Sané wurde auf Schalke primär geprägt durch einen der bekanntesten Jugendtrainer Deutschlands, Norbert Elgert. Diesen wiederum bezeichnet Cinel als seinen "Mentor", und dieses Lob gibt Elgert zurück: "Onur ist ein positiv Fußballbesessener. Er ist extrem fleißig, motiviert, wissbegierig und loyal.
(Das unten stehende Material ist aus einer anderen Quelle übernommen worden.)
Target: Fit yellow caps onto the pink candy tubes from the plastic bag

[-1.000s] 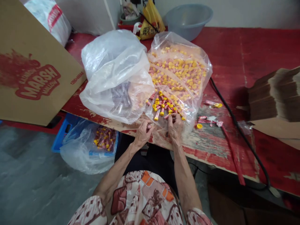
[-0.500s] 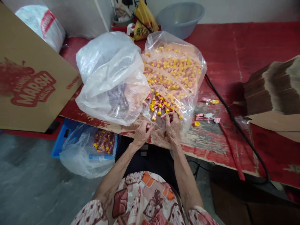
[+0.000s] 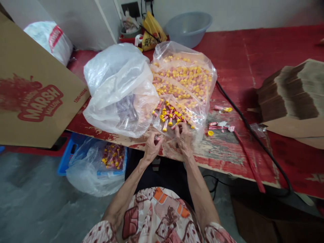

Allgemein für unseren Klub und speziell für die Knappenschmiede ist er mit seiner Expertise von großer Bedeutung."

Da plätschert keine einzige Einheit so dahin

Onur Cinel über seine Hospitanz bei Pep Guardiola

Und Cinel lernt permanent dazu, nicht nur beim Lehrgang für angehende Fußballlehrer. Er referierte 2016 vor Jugend-trainern von Juventus Turin, hospitierte 2018 bei Chelsea, 2019 bei Ajax und bei Pep Guardiola in Manchester. "Dieser Trainer", das hat Cinel von seinem Ausflug zu den Skyblues mitgenommen, "schraubt jeden Tag an seiner Spielidee, da plätschert keine einzige Einheit so dahin." Gleiches gilt für La Masia, die Talente-Produziermaschine Barças. Auch dort erweiterte Cinel 2015 seinen Horizont und sah zudem, wie eifrig Lionel Messi trainiert: "Er hat dort in der Länderspielpause im Herbst wie ein Besessener mit den Jungs der zweiten Mannschaft gekickt, war der Erste, der kam, der Letzte, der ging."

Derartiger Fleiß liegt auch Cinel im Blut, nun soll der nächste Schritt folgen. Was schwebt ihm vor? Er sei glücklich auf Schalke, "ich erfahre eine hohe Wertschätzung", doch schließt er einen Wechsel nicht aus, um auf "Top-Level als Co-Trainer im Profifußball" zu arbeiten. Nur Träumerei? Oder ist das realistisch? Elgert: "Für Onur ist nach oben alles offen: U-17- oder U-19-Bundesligatrainer, aber auch Assistent bei einem nationalen oder internationalen Profiklub. Er wäre für jeden Profitrainerstab eine absolute Bereicherung. Ich persönlich hoffe sehr, dass er dem FC Schalke erhalten bleibt."

Auch das ist möglich, schließlich ist er bereits seit 2012 dort. Jetzt jedoch soll aus dem Trainer Onur erst mal der Fußballlehrer Cinel werden. Aber - anders als in der Schule - ganz ohne Corona-Bonus.